(Stored dataset items)
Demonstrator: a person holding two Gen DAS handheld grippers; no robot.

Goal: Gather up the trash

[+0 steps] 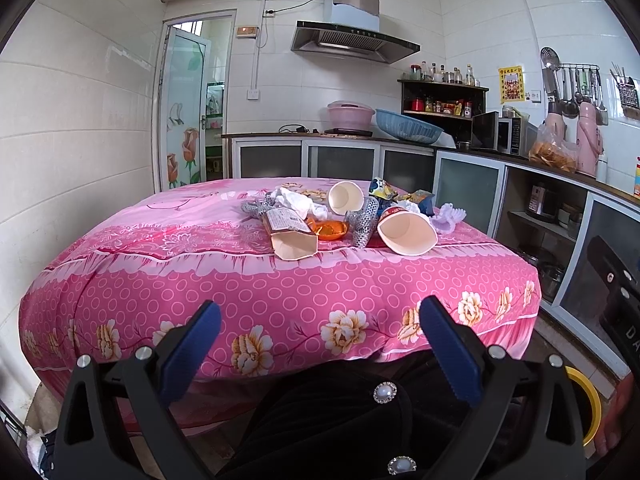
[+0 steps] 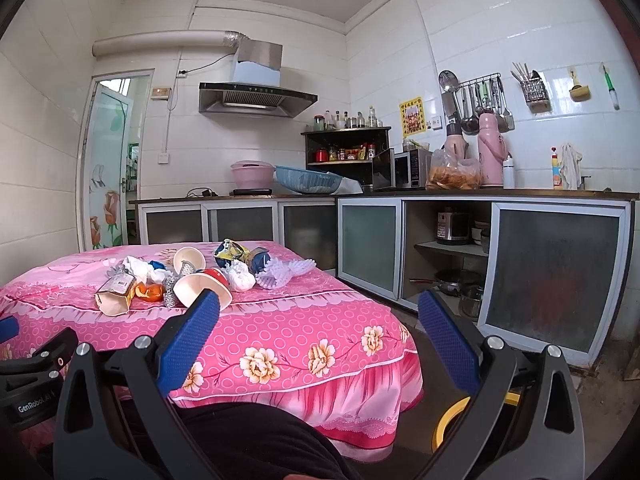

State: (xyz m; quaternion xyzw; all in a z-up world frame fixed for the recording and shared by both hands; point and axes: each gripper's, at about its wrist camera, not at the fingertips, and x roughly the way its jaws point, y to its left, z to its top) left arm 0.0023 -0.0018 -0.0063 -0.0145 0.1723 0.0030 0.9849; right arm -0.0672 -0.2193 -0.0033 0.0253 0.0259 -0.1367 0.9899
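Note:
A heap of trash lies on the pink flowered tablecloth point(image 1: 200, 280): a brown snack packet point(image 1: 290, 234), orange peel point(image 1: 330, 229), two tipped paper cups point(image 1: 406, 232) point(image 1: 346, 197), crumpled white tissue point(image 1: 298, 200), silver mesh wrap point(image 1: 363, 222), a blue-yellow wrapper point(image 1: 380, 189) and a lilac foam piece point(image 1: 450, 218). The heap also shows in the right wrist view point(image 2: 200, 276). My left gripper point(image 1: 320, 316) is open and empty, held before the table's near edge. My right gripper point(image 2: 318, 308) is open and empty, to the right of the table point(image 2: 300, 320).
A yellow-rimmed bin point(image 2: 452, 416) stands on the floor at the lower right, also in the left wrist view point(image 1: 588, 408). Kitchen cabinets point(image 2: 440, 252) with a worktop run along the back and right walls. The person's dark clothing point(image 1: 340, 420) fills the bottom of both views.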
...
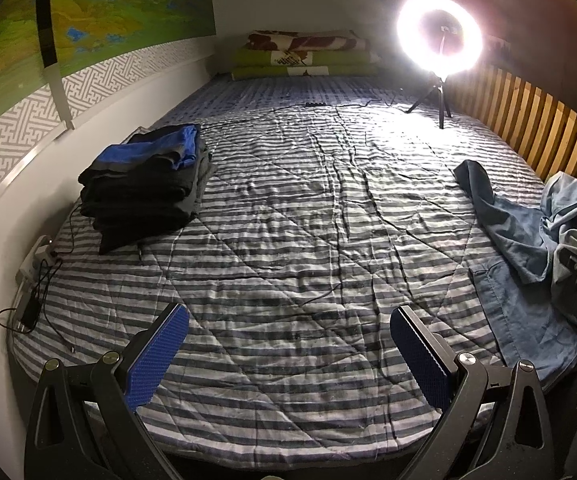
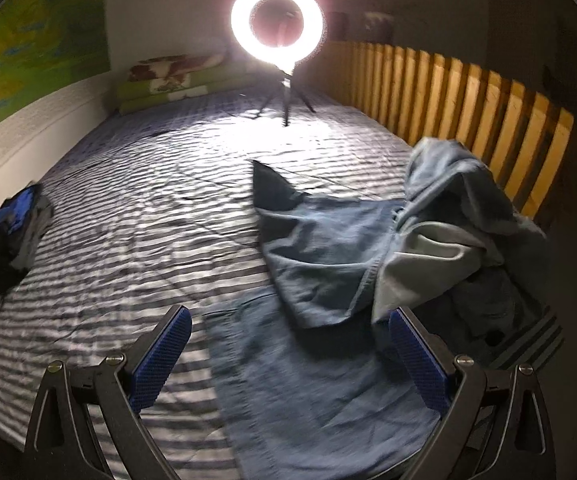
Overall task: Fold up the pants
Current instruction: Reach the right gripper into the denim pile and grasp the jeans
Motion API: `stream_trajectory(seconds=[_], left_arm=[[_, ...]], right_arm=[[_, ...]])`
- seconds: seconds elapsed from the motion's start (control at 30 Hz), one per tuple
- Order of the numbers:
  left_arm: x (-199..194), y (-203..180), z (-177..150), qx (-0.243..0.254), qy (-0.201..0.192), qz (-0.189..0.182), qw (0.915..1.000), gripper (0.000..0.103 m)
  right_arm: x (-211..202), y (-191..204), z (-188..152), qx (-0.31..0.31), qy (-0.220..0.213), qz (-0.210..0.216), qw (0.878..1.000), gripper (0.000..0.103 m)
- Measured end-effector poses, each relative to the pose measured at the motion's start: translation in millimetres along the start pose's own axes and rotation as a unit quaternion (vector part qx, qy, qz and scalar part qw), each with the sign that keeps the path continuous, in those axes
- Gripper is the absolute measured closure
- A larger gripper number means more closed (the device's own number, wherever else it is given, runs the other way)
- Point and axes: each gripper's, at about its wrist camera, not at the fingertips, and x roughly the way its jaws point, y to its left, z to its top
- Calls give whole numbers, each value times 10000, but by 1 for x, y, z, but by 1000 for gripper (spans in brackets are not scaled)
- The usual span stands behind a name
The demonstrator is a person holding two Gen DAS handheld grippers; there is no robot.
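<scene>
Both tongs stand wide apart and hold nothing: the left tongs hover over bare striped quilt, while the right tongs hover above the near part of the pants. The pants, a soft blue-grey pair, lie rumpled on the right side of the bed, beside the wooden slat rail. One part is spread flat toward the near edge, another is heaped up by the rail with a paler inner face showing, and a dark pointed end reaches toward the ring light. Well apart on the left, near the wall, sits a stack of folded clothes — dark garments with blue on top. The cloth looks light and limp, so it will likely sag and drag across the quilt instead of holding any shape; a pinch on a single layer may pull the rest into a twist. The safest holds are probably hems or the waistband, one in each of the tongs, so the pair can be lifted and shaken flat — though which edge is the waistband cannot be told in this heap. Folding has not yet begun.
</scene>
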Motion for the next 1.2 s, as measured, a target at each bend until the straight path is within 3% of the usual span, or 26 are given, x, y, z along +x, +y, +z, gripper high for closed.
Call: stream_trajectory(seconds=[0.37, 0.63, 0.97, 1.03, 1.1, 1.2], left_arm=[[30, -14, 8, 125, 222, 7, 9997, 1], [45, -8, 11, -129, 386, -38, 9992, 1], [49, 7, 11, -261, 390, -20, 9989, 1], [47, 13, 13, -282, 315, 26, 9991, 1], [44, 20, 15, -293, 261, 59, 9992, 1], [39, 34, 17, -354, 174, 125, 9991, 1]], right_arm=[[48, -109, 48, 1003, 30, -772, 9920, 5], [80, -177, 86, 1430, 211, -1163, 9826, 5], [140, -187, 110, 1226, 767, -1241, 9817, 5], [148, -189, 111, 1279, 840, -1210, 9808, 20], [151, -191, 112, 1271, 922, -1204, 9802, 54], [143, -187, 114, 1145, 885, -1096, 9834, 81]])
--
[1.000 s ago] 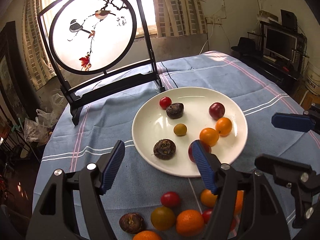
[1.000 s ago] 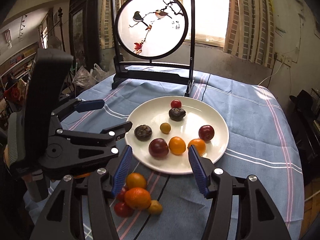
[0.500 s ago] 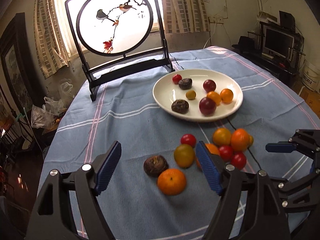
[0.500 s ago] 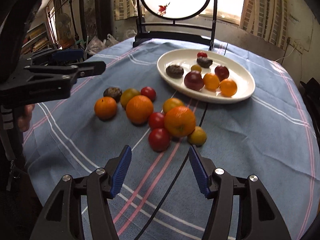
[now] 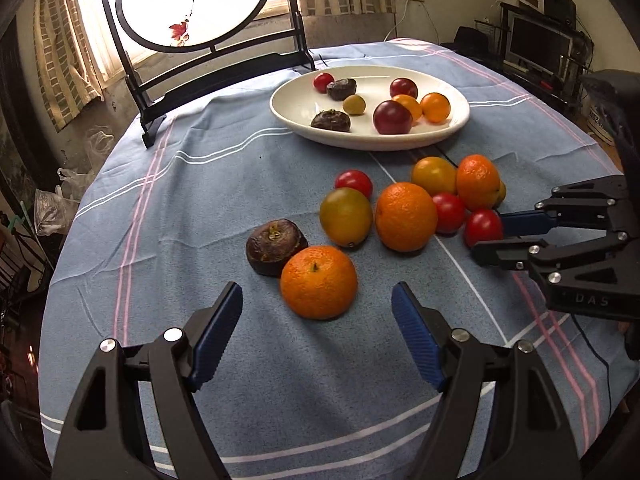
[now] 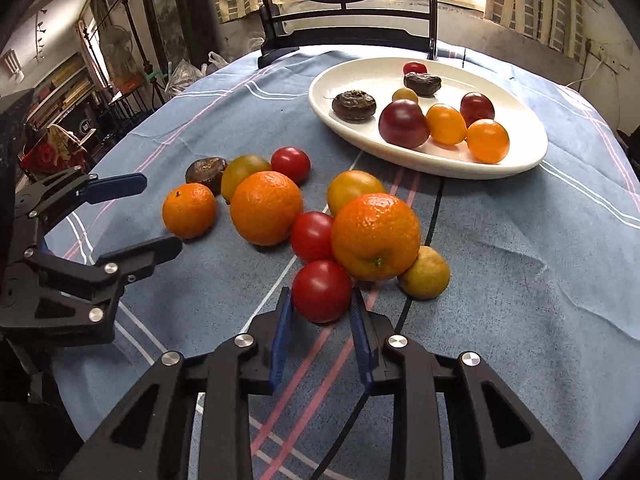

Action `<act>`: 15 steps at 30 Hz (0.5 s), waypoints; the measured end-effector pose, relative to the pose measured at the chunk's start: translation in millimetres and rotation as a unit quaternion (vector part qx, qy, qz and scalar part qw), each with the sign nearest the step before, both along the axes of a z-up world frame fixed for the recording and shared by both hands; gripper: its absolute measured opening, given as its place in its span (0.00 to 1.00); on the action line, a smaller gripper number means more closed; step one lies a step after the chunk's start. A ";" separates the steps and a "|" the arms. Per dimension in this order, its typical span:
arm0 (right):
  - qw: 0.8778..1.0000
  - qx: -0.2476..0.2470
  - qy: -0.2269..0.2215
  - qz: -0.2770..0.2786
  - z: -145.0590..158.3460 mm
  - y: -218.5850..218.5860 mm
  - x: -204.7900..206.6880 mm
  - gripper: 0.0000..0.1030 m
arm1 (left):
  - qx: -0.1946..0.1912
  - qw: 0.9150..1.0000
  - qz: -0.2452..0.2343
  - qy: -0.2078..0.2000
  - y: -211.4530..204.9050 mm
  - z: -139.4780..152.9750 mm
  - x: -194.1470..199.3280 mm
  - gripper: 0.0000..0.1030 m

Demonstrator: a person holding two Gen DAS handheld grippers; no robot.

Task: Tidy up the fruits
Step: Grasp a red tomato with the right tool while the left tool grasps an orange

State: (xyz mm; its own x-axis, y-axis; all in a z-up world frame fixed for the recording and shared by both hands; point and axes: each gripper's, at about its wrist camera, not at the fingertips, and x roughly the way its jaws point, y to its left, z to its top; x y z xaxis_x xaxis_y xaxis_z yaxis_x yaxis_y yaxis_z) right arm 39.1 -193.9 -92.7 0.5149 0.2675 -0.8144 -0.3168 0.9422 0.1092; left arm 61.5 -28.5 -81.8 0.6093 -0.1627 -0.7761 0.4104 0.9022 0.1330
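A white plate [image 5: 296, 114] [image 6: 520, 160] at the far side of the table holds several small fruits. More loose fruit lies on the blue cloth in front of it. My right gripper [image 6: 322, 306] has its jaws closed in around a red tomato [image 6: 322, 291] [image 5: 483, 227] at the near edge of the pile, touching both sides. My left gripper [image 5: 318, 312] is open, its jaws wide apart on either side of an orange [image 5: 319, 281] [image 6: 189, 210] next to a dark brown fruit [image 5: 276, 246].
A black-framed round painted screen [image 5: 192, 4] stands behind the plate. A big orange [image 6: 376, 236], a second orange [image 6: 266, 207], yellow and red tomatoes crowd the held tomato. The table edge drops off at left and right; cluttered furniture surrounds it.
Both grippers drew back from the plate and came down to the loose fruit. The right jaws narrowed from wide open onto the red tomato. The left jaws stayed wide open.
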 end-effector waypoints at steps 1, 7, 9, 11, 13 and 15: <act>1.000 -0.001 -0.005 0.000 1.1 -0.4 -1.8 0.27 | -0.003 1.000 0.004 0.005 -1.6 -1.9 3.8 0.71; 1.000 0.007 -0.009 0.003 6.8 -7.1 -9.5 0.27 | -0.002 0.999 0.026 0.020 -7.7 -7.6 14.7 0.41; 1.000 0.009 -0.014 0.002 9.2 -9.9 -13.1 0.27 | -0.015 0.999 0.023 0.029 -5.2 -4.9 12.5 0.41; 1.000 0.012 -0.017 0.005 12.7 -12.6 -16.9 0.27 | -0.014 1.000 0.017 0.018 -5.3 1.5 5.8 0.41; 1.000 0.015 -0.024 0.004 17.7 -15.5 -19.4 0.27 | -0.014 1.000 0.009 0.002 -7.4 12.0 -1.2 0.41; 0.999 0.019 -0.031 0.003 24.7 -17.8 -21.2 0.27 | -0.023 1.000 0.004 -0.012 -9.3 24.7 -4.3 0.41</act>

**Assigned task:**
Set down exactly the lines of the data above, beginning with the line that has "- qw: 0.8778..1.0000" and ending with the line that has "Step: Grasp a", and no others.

**Result below:**
  - qw: 0.8778..1.0000
  - qx: -0.2476..0.2470
  - qy: -0.2269..0.2215
  - qz: -0.2770..0.2786
  - z: -145.0590..158.3460 mm
  - y: -218.5850..218.5860 mm
  - x: -204.7900..206.6880 mm
  - gripper: 0.0000..0.1030 m
arm1 (left):
  - qx: -0.1946..0.1912
  - qw: 0.9150..1.0000
  - qz: -0.2452..0.2343
  - qy: -0.2078..0.2000
  - y: -211.4530..204.9050 mm
  - z: -139.4780..152.9750 mm
  - x: -194.1470..199.3280 mm
  - gripper: 0.0000..0.1030 m

Demonstrator: a person holding two Gen DAS handheld grippers; no robot.

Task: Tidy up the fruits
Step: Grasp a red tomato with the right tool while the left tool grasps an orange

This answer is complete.